Volodymyr Zelensky: "Se desaparecermos, que Deus nos proteja, então será a Letónia, a Lituânia, a Estónia. Até ao Muro de Berlim..."
Lusa

O Presidente ucraniano disse ainda estar pronto para falar diretamente com o Presidente russo, Vladimir Putin, questionando: "O que quer de nós? Deixe a nossa terra!".

O Presidente ucraniano, Volodymyr Zelensky, pediu hoje um reforço do apoio dos países ocidentais, insistindo que a Rússia, se derrotar o seu país, atacará depois o resto da Europa de leste para chegar "ao Muro de Berlim".

"Se desaparecermos, que Deus nos proteja, então será a Letónia, a Lituânia, a Estónia, etc... Até ao Muro de Berlim, acreditem em mim", afirmou Zelensky, acrescentando que o Kremlin pode ter como objetivo reconstruir toda a esfera de influência europeia da URSS.

Pedindo aos ocidentais que imponham uma zona de exclusão aérea no seu país desafiou-os, exclamando: "se não têm força para fechar o céu, então deem-nos aviões!".

O Presidente ucraniano disse ainda estar pronto para falar diretamente com o Presidente russo, Vladimir Putin, questionando: "O que quer de nós?

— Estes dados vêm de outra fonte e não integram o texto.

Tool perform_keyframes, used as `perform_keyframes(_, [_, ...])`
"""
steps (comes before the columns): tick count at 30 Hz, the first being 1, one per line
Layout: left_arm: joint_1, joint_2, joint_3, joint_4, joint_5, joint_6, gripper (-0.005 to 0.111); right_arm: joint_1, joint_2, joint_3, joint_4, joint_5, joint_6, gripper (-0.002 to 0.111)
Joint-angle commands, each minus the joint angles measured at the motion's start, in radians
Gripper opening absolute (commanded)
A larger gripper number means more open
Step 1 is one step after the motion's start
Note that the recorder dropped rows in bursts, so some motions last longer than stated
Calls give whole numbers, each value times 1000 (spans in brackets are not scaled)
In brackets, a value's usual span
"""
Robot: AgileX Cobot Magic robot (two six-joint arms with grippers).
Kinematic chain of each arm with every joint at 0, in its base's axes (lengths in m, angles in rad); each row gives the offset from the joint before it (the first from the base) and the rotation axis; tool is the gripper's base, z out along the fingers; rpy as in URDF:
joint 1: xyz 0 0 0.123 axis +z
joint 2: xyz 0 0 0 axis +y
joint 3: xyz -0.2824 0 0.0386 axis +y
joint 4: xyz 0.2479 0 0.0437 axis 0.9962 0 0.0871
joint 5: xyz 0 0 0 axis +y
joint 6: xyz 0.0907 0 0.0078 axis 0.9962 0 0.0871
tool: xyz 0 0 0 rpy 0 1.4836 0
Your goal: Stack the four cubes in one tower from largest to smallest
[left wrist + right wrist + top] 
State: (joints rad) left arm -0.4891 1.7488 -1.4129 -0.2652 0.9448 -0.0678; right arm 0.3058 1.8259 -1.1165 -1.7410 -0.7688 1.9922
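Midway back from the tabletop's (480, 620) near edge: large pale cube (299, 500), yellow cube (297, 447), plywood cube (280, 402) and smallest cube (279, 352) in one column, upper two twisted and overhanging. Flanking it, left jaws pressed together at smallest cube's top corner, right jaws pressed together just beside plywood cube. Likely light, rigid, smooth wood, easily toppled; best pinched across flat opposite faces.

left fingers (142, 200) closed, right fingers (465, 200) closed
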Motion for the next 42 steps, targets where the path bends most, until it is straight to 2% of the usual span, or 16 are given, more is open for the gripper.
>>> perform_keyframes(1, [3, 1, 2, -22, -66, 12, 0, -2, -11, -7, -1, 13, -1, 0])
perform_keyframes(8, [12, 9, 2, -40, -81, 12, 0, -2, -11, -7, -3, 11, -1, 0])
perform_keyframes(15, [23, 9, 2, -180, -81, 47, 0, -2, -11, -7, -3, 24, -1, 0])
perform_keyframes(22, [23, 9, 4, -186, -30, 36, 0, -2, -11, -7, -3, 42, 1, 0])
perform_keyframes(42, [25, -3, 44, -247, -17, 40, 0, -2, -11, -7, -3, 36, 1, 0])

Deixe a nossa terra!".

"Tenho de falar com Putin (...) porque é a única maneira de parar esta guerra", disse. "Temos de falar incondicionalmente, sem rancor, como os homens."

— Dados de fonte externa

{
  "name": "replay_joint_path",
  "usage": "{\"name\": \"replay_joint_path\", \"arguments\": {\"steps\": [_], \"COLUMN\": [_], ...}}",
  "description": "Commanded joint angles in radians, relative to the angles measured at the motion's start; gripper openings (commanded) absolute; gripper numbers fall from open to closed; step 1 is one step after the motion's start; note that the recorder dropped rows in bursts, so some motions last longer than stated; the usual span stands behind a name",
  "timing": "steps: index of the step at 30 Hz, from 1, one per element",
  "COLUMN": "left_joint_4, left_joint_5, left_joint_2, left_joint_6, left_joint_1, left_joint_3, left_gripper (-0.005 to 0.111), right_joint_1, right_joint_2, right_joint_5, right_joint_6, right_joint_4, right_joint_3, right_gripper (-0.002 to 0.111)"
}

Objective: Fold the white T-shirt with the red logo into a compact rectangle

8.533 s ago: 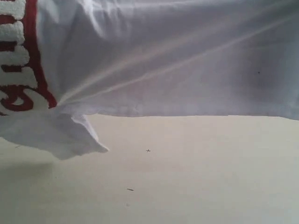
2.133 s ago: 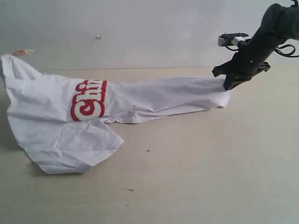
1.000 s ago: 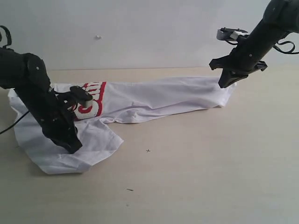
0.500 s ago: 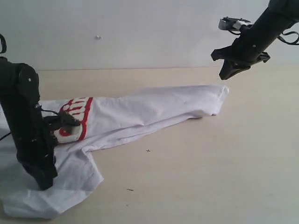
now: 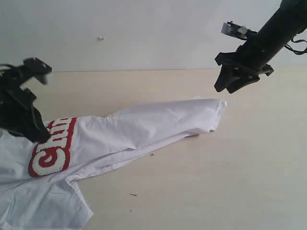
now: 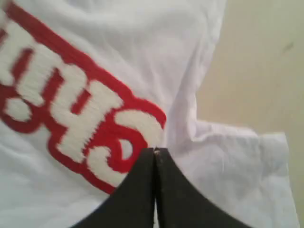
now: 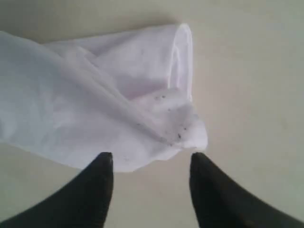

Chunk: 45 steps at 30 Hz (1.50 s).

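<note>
Looks like a robotics lab: a bare pale counter [image 5: 216,182], a blank white wall [image 5: 144,28] at twelve o'clock, a black left arm [image 5: 17,110] at nine o'clock and a black right arm [image 5: 268,38] at two o'clock.

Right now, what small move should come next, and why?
Probably the right tool lowers and pinches the bunched end of the white T-shirt: that tool's jaws hang open above it, the left tool is shut on cloth beside the red logo, and the shirt lies rumpled.
</note>
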Motion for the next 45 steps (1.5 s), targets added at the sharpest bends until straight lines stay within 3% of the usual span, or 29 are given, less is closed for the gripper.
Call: {"name": "replay_joint_path", "arguments": {"steps": [1,6,9,12,14,17,18,19,25,35,40,45], "left_joint_4": [-0.158,-0.284,-0.294,-0.310,-0.310,-0.310,-0.310,-0.310,-0.310,-0.362,-0.366,-0.500], "left_joint_5": [-0.024,-0.032,-0.064,-0.047,-0.044,-0.046,-0.048,-0.051,-0.051,-0.051,-0.066,-0.017], "left_joint_2": [-0.046,-0.001,0.017,0.039,0.051,0.074,0.083,0.085,0.097,0.097,0.097,0.095], "left_joint_6": [0.108,0.242,0.260,0.262,0.262,0.266,0.268,0.268,0.288,0.316,0.315,0.417], "left_joint_1": [0.089,0.089,0.089,0.089,0.089,0.089,0.089,0.089,0.089,0.089,0.089,0.079], "left_joint_3": [0.002,0.002,0.002,0.002,0.002,0.002,0.002,0.002,0.002,0.002,0.002,-0.018], "left_gripper": [0.000,0.000,0.000,0.000,0.000,0.000,0.000,0.000,0.000,0.000,0.000,0.000], "right_joint_1": [0.007,0.073,0.133,0.142,0.142,0.142,0.142,0.142,0.142,0.142,0.142,0.142], "right_joint_2": [-0.005,0.010,0.064,0.088,0.090,0.084,0.075,0.066,-0.029,-0.240,-0.301,-0.276], "right_joint_5": [-0.041,-0.099,-0.058,-0.129,-0.148,-0.143,-0.134,-0.127,-0.075,-0.072,-0.131,-0.114], "right_joint_6": [-0.076,-0.258,-0.278,-0.222,-0.217,-0.226,-0.245,-0.260,-0.303,-0.307,-0.289,-0.281], "right_joint_4": [-0.133,-0.086,-0.311,-0.338,-0.328,-0.325,-0.325,-0.325,-0.297,-0.074,-0.049,-0.049], "right_joint_3": [0.013,0.013,0.013,0.011,0.011,0.011,0.011,0.011,0.011,0.011,0.011,0.011], "right_gripper": [0.059,0.057,0.057,0.055,0.048,0.020,0.006,0.000,0.000,0.000,0.000,0.000]}}
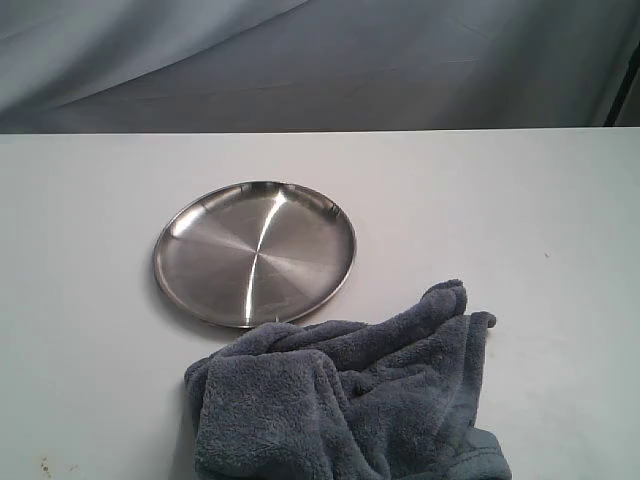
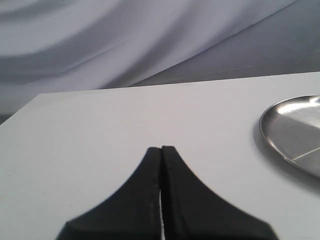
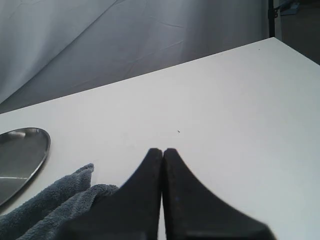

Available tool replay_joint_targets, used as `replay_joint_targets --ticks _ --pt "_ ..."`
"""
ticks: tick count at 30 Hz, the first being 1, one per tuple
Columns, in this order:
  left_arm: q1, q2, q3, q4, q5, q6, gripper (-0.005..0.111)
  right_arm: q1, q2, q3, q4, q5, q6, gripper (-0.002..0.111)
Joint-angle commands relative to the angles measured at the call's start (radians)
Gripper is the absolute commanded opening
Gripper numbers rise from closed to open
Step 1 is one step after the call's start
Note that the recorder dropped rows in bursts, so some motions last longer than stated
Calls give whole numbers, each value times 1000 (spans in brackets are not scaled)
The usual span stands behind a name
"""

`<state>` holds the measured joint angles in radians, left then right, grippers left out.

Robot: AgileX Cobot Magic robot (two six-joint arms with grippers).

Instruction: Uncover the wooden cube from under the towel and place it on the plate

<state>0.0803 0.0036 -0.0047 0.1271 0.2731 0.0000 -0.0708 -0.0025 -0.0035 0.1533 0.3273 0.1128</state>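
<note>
A fluffy blue-grey towel (image 1: 350, 395) lies bunched at the front of the white table, just in front of the plate (image 1: 254, 253), a round shiny steel dish with nothing on it. The wooden cube is hidden. Neither arm shows in the exterior view. In the left wrist view my left gripper (image 2: 161, 148) is shut with nothing in it, above bare table, with the plate's rim (image 2: 280, 145) off to one side. My right gripper (image 3: 162, 150) is also shut and empty, with the towel's edge (image 3: 55, 200) and the plate (image 3: 20, 160) beside it.
The white table (image 1: 520, 230) ends at a far edge against a grey draped backdrop (image 1: 320, 60). A dark stand (image 3: 271, 17) rises behind the table's far corner in the right wrist view.
</note>
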Motion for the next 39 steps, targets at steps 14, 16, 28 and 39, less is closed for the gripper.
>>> replay_joint_targets --ticks 14,16,28,39 --pt "-3 -4 5 -9 -6 0 0 1 2 4 -10 -1 -6 0" --pt "-3 -4 5 -9 -6 0 0 1 2 4 -10 -1 -6 0" --pt "-3 -4 5 -9 -6 0 0 1 2 4 -10 -1 -6 0" --pt "-3 -4 5 131 -166 8 0 1 2 4 -10 -1 -6 0"
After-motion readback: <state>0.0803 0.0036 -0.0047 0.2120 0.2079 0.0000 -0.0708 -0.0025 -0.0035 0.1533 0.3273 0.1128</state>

"Sente-se comigo (...) mas não a mais de 30 metros de distância como fez com (Emmanuel) Macron ou (Olaf) Scholz. Sou um tipo normal, não mordo!", afirmou Zelensky, ridicularizando a longa mesa em que o Presidente russo recebe os seus convidados, incluindo o Presidente francês e o chanceler alemão, devido ao protocolo de saúde drástico para o proteger da covid-19.

A Rússia lançou na madrugada de 24 de fevereiro uma ofensiva militar na Ucrânia, com forças terrestres e bombardeamentos em várias cidades. As autoridades de Kiev contabilizaram, até ao momento, mais de 2.000 civis mortos, incluindo crianças, e, segundo a ONU, os ataques já levaram mais de um milhão de refugiados para a Polónia, Hungria, Moldova e Roménia, entre outros países.

O Presidente russo, Vladimir Putin, justificou a "operação militar especial" na Ucrânia com a necessidade de desmilitarizar o país vizinho, afirmando ser a única maneira de a Rússia se defender e garantindo que a ofensiva durará o tempo necessário.

O ataque foi condenado pela generalidade da comunidade internacional, e a União Europeia e os Estados Unidos, entre outros, responderam com o envio de armamento para a Ucrânia e o reforço de sanções económicas para isolar ainda mais Moscovo.